John Bertrand begins with the apocryphal story of Queen Victoria watching the 100 Guinea Cup around the Isle of Wight in 1851, a battle between one American sloop and a fleet of British boats. Told that the "upstart" Americans were winning, she asked who was second.
The full house at the Australia Day luncheon organised by the Australian Chamber of Commerce bursts out in laughter as the man who broke sport's longest winning streak - 132 years - and took the America's Cup from the United States home to Australia reveals the answer: "Ah, your majesty, there is no second".
"The 100 Guinea Cup was renamed by the Americans as the America's Cup and it remained in their hands for 132 years until Australia II won it," recounts Bertrand, who skippered the boat to that famous victory off Rhode Island in 1983.
"And I feel very proud and have a sense of responsibility because it is an important part of our country's sporting history," adds Bertrand when asked how he feels today, 31 years later, to be known as the man who broke that American dominance.
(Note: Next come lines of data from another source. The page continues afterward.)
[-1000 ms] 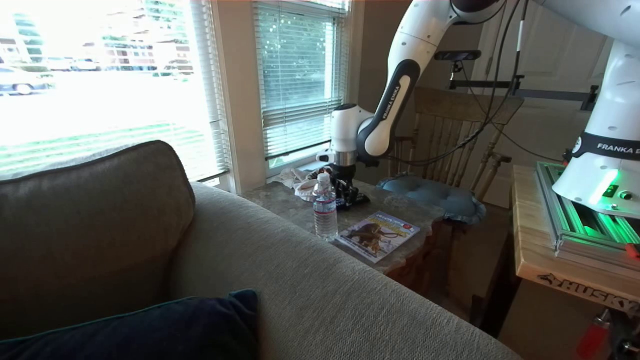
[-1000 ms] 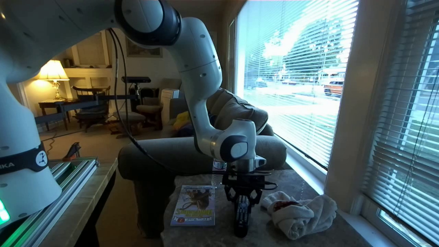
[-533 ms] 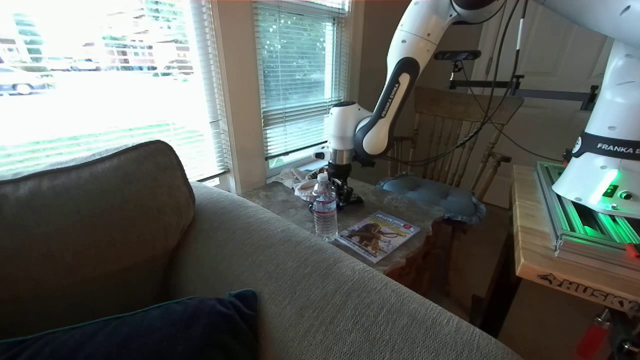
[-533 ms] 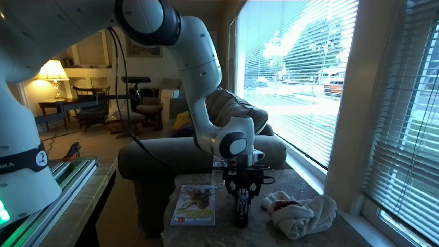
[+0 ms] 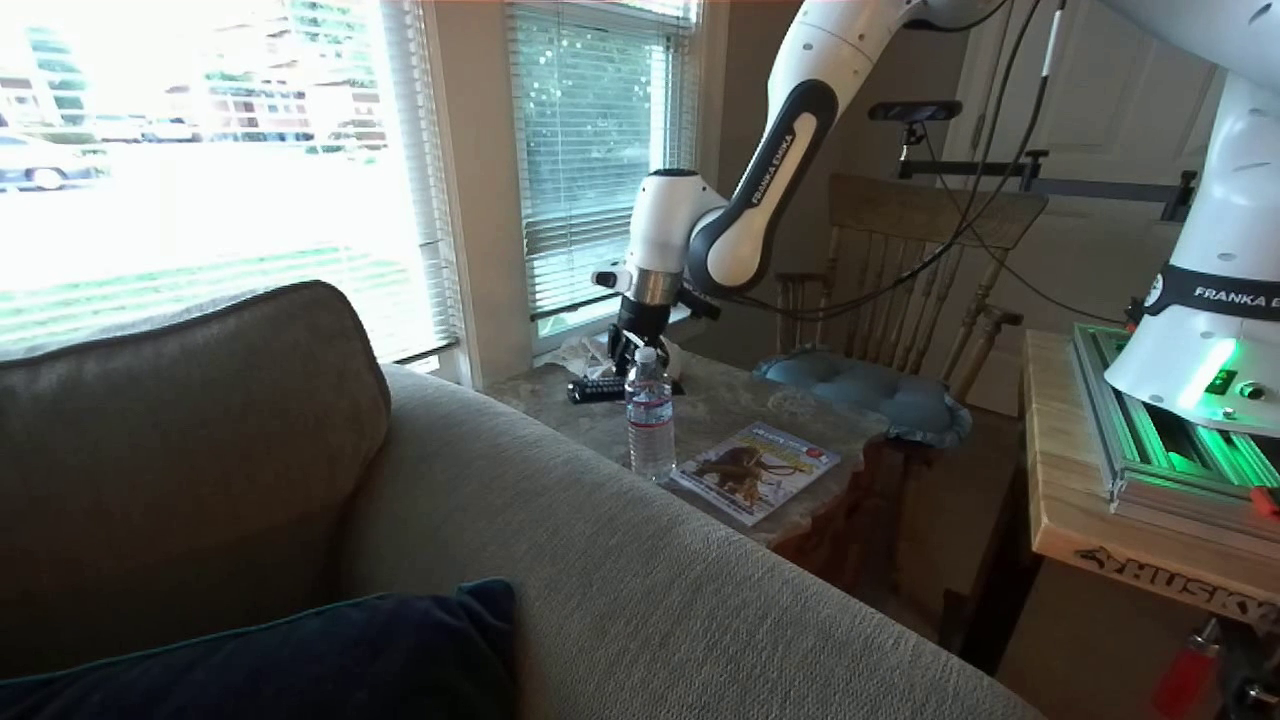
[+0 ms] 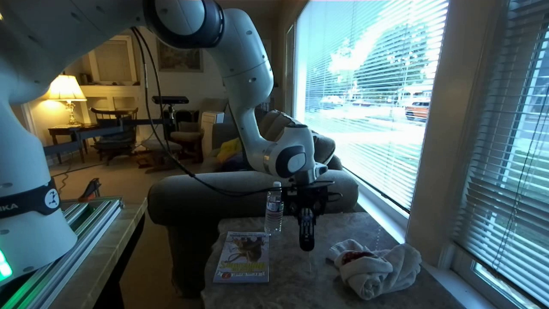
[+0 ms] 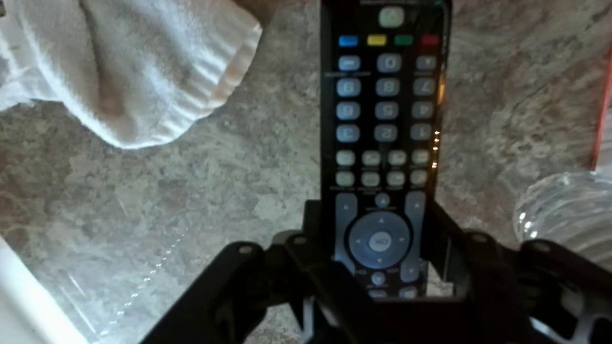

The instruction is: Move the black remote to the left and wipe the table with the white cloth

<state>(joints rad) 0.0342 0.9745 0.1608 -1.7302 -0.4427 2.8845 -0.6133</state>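
Note:
The black remote [image 7: 385, 119] is between the two fingers of my gripper [image 7: 375, 227], which is shut on its sides. The remote's number-key end sticks out forward. In both exterior views the remote [image 6: 306, 231] [image 5: 597, 390] appears held a little above the grey stone-look table [image 6: 287, 296]. In an exterior view my gripper [image 6: 306, 210] is right of the bottle. The white cloth [image 6: 381, 270] lies bunched on the table near the window, with a red patch on it. Its edge shows at the upper left of the wrist view [image 7: 158, 71], apart from the remote.
A clear water bottle [image 6: 274, 212] stands upright close beside the gripper; its edge shows in the wrist view [image 7: 569, 215]. A magazine [image 6: 243, 257] lies on the table. The sofa arm [image 5: 600, 540] borders the table. The window sill [image 6: 381, 210] runs along another side.
The gripper has risen with the remote in it. It moved left in an exterior view, so the remote's end now shows left of the bottle. Cloth, bottle and magazine have not moved.

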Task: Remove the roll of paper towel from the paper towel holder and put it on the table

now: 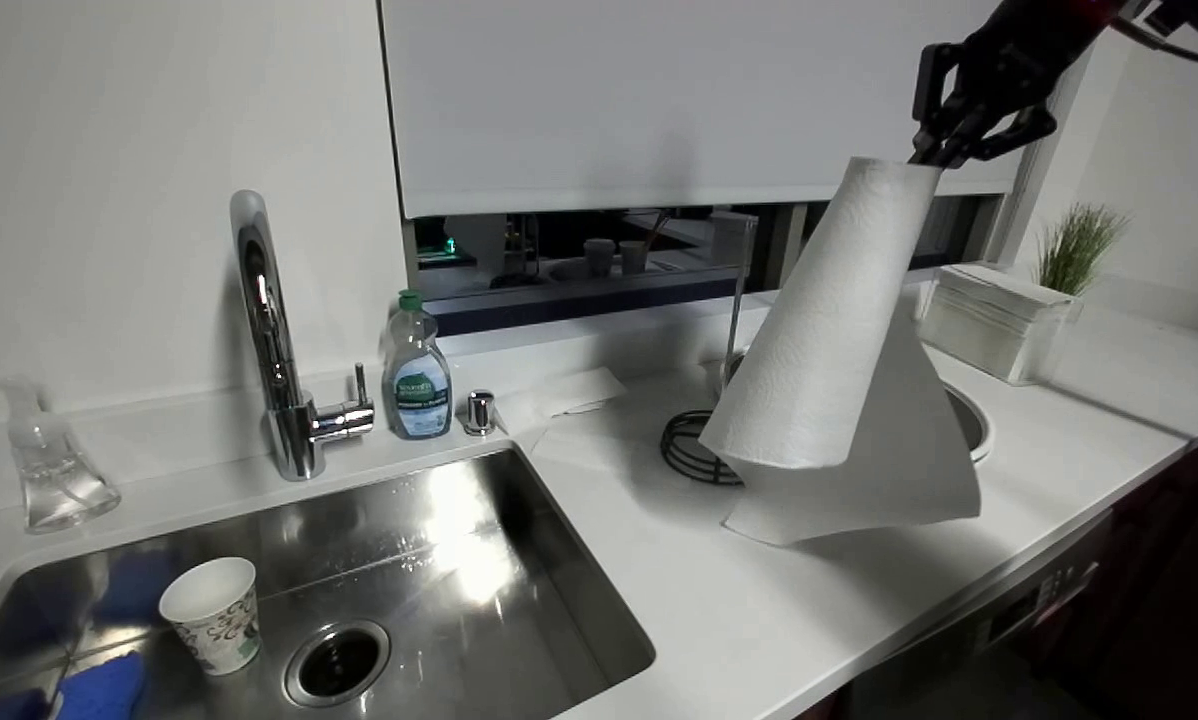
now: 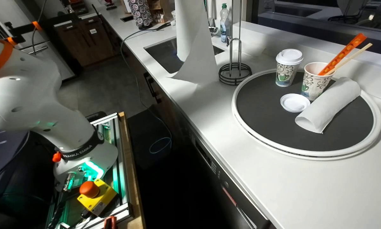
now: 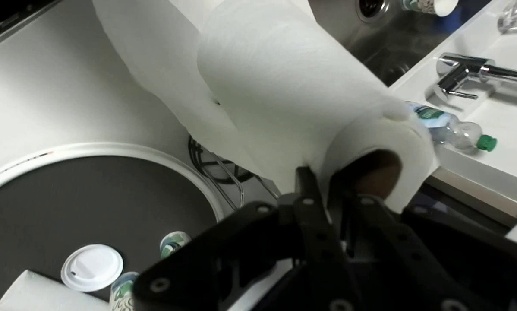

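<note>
Your gripper [image 3: 323,177] is clamped on the upper rim of the roll [image 1: 809,330]; the wrist view shows you one finger reaching into the core and its mate outside the wall. You have the roll clear of the holder [image 2: 235,79], whose thin wire posts stand uncovered near it. The roll hangs tilted over the table [image 1: 719,590], its top leaning toward your gripper, and a loose sheet [image 1: 889,470] flares from its side; you cannot tell from these views whether that sheet's lower edge touches the table. The holder stands between a round tray [image 2: 263,124] and the sink [image 1: 589,560]. On the tray you see a lidded cup [image 2: 286,70], a second cup [image 2: 314,84] with an orange stick [image 2: 343,54] and a wooden stick [image 2: 349,59] in it, a loose lid [image 2: 294,102] and a curled paper [image 2: 332,103]. The sink holds a third cup [image 1: 221,620]. Behind it, a soap bottle [image 1: 421,395] stands upright just beside the faucet [image 1: 275,340]. A green plant [image 1: 1084,245] stands farther along.
</note>
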Robot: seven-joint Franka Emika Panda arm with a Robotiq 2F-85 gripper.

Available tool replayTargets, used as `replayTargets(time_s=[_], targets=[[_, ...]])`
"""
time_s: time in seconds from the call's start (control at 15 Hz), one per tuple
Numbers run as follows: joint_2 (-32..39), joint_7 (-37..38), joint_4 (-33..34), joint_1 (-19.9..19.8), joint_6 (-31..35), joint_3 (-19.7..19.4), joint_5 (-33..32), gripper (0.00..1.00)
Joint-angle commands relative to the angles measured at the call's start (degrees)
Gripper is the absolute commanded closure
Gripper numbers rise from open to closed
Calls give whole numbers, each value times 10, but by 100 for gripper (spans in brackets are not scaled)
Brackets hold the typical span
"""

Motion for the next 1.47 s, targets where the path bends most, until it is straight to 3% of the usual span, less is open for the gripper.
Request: replayTargets(time_s=[0.0, 0.07, 0.2, 0.27, 0.67, 0.93, 1.4], targets=[[23, 6, -28, 6, 22, -3, 18, 97], [19, 4, -16, 5, 10, 1, 0, 88], [30, 4, -21, 5, 14, -1, 3, 88], [32, 4, -22, 5, 14, -3, 3, 97], [42, 24, -62, 23, 74, 45, -20, 97], [63, 65, -88, 25, 169, 78, -71, 97], [103, 89, -100, 51, 242, 86, -66, 97]])
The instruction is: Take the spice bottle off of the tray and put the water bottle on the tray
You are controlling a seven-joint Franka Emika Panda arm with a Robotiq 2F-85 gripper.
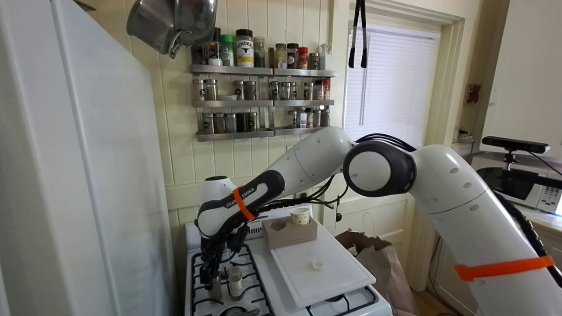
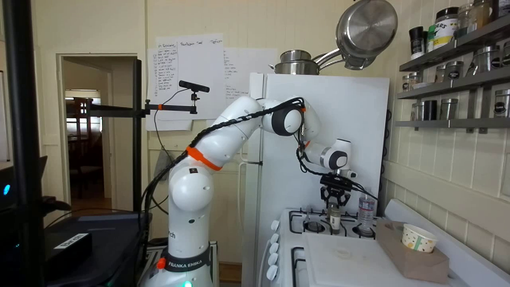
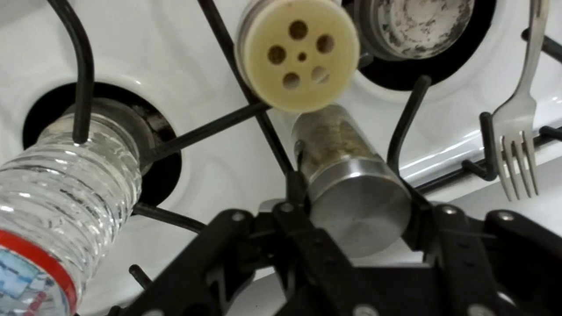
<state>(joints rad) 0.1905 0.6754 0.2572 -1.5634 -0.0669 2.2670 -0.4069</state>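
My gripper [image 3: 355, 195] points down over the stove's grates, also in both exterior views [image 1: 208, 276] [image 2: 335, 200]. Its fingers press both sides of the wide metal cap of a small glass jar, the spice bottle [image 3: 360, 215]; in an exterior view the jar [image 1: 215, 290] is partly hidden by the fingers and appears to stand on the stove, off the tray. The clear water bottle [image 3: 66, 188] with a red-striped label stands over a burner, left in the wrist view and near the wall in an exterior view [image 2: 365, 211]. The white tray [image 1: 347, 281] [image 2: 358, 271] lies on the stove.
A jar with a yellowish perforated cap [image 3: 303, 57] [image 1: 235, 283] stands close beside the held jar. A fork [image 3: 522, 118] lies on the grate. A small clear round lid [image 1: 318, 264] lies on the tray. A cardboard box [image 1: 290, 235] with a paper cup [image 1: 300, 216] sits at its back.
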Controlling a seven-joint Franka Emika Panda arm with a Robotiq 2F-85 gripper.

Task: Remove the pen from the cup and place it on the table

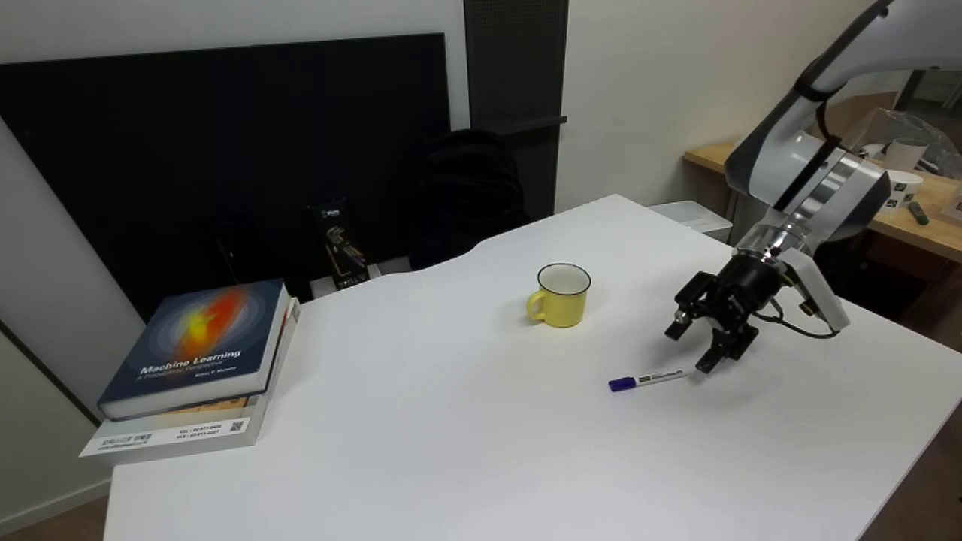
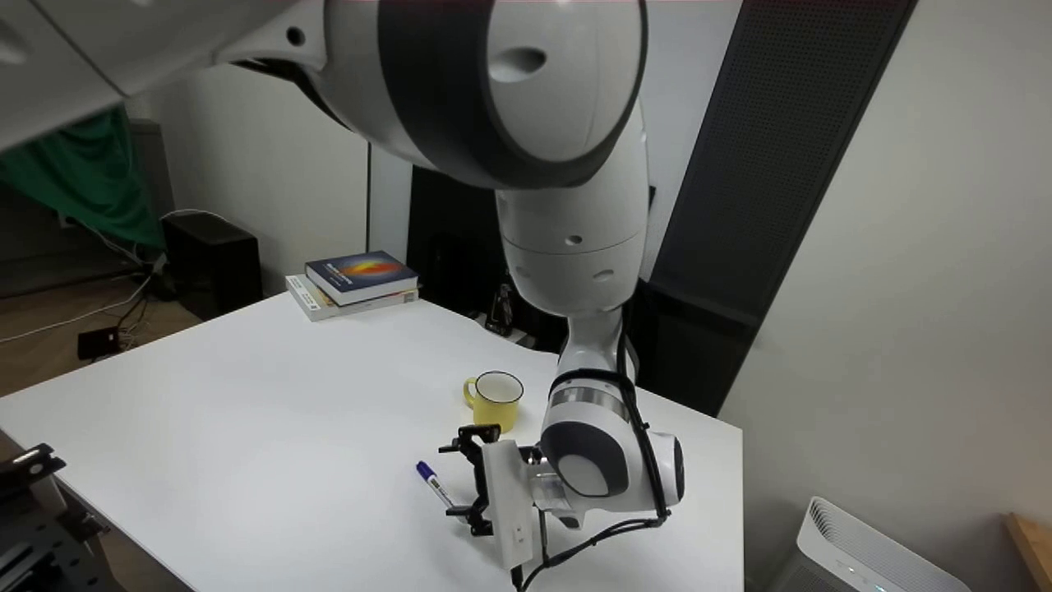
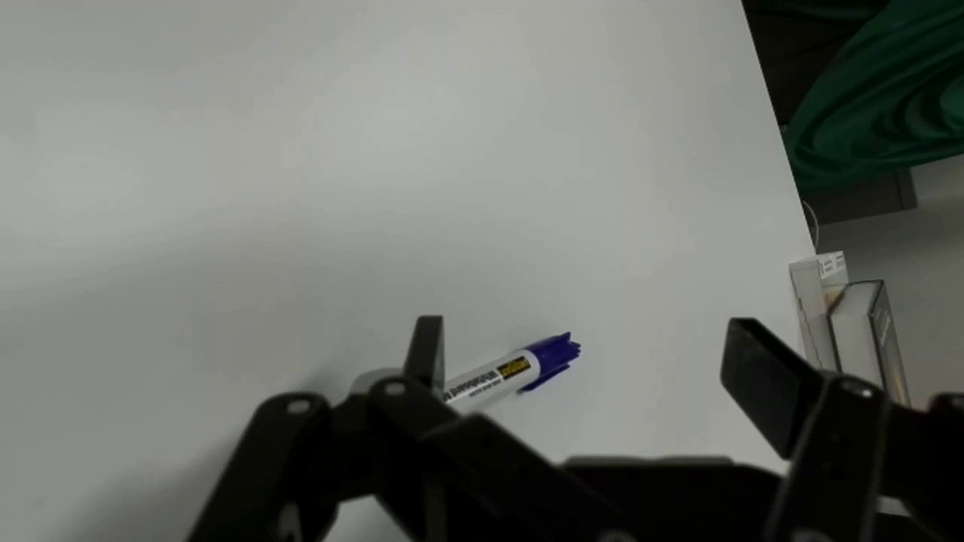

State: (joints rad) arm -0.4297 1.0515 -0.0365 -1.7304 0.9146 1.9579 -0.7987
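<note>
Pen (image 1: 649, 379) lies flat on the white table (image 1: 421, 421), outside the yellow cup (image 1: 567, 309), its blue cap turned away from me and its white, printed barrel running back toward my gripper (image 1: 693, 348). I have my two fingers (image 3: 764, 388) spread well apart, the gap between them wider than the pen is thick. My arm (image 1: 774, 161) reaches in from above, and the gripper tilts low over the tabletop with a soft shadow beneath it. In the wrist view the cap shows between my fingers, while one of them hides the rear end of the barrel. In an exterior view that end is just beside a fingertip; whether the two touch, I cannot tell.

The cup stands upright near the pen, and in both exterior views I see its dark rim, its pale inside and its handle, which sticks out on the side nearer the books (image 1: 195, 338). Those lie stacked at the table's edge, well apart from the cup, the upper one dark blue with a red and yellow blaze and the words Machine Learning. Behind the table stands a large black panel (image 1: 188, 165). Beyond my arm, a wooden desk (image 1: 936, 233) holds white cups (image 1: 904, 186), and a green cloth (image 2: 90, 181) hangs past the table.
</note>
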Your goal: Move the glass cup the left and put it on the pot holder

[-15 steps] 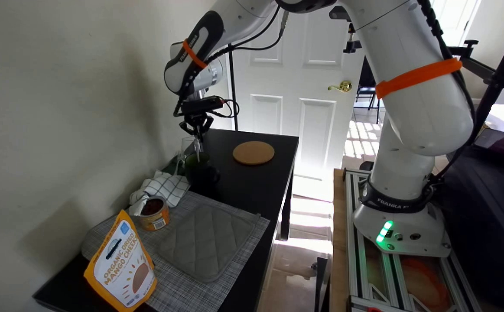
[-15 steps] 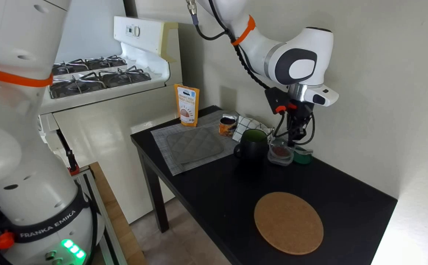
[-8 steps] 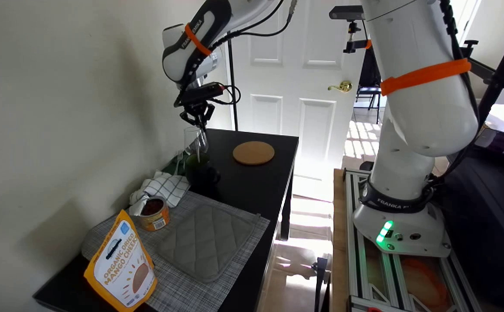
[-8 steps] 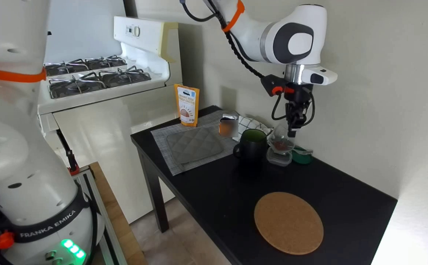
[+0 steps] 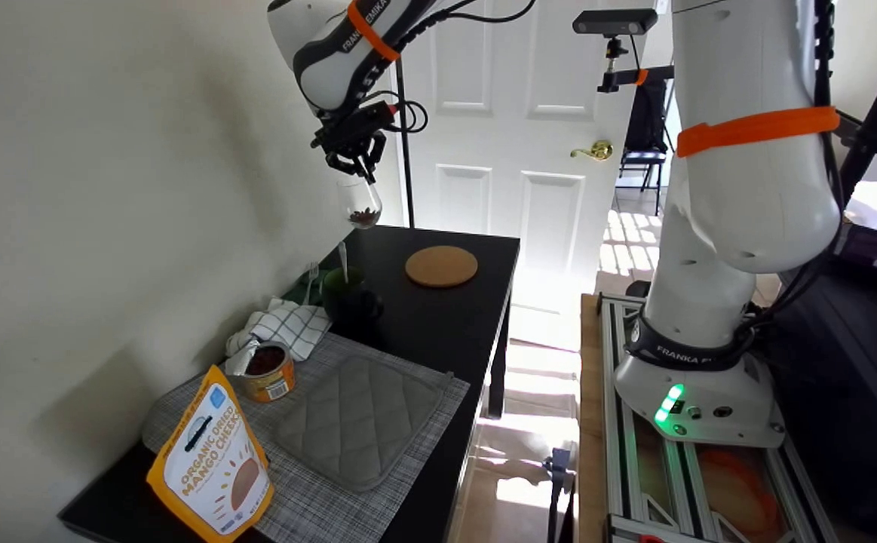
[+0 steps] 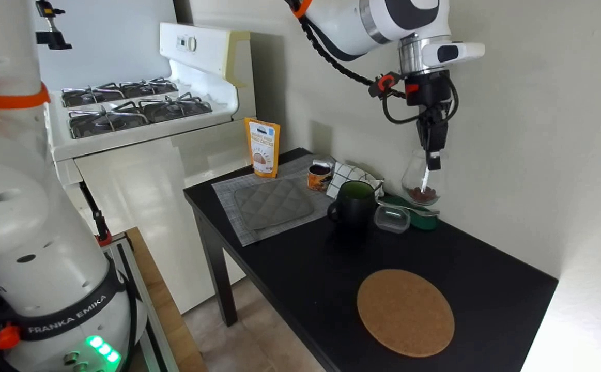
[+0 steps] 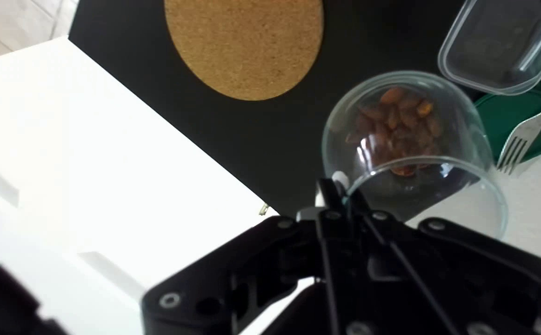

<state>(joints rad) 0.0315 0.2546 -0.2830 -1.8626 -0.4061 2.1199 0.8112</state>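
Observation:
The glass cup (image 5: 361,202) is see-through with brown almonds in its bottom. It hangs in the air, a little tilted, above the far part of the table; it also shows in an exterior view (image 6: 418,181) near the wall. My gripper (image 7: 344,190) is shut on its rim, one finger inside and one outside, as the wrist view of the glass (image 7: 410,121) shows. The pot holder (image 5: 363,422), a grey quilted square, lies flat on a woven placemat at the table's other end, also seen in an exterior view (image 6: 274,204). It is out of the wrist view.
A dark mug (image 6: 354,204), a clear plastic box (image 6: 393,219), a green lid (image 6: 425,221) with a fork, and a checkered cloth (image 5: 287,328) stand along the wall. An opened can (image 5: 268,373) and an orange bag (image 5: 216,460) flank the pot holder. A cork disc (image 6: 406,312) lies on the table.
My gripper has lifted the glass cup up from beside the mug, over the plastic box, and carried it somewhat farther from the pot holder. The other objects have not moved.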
It was by coming second that the fire in Bertrand's and Australia's belly was tempered - he tried to win on a number of occasions before striking gold in 1983.
The audience is treated to delectable insights into how the campaign was won. How Alan Bond, a businessman up to his neck in debts, convinced his creditors to bankroll his venture (when one investor reluctantly sent him a cheque for A$25,000, Bond wrote him a letter thanking him for "the deposit"), or how the famed winged keel came to be (designer Ben Lexcen who had no formal degree from any reputed university got the idea watching gulls land and take off).
Bertrand is a raconteur who keeps his audience spellbound. And there is a prickly feeling of goosebumps as a flashback of that famous victory is shown to the crowd. Again there are stories behind the scenes. Why the famous boxing kangaroo - now the official flag of the Australian Olympic team - and the Men At Work anthem Down Under was used ("we wanted to create our own battle flag and hymn").
At 67, Bertrand says he has semi-retired from the business world. But he has plenty left on his plate having recently taken over the presidency of Swimming Australia. Another anecdote: "I told my wife Rasa that Swimming Australia had approached me asking if I would take on the role of president and I said this was a matter of national importance - and she bought it."
Australia's dismal performance at the London Olympics in 2012 was a national shame says Bertrand. "There are two sports in Australia fundamental to our DNA, cricket and swimming. When we are down in either, it is not good for the country."
Dapper as ever, Bertrand is confident that by the time the Rio Olympics comes around, Australia's fortunes in swimming will follow that of its cricket team. "We are talking about taking on the best of the world, the Americans, China … it is hot in the kitchen, but we've got some very good young talent and we are getting the alignment right, where one plus one equals three. When that starts to happen, people begin to leverage off each other and we get amazing results."
And he should know: he says it was the same formula that turned him into a household name in 1983.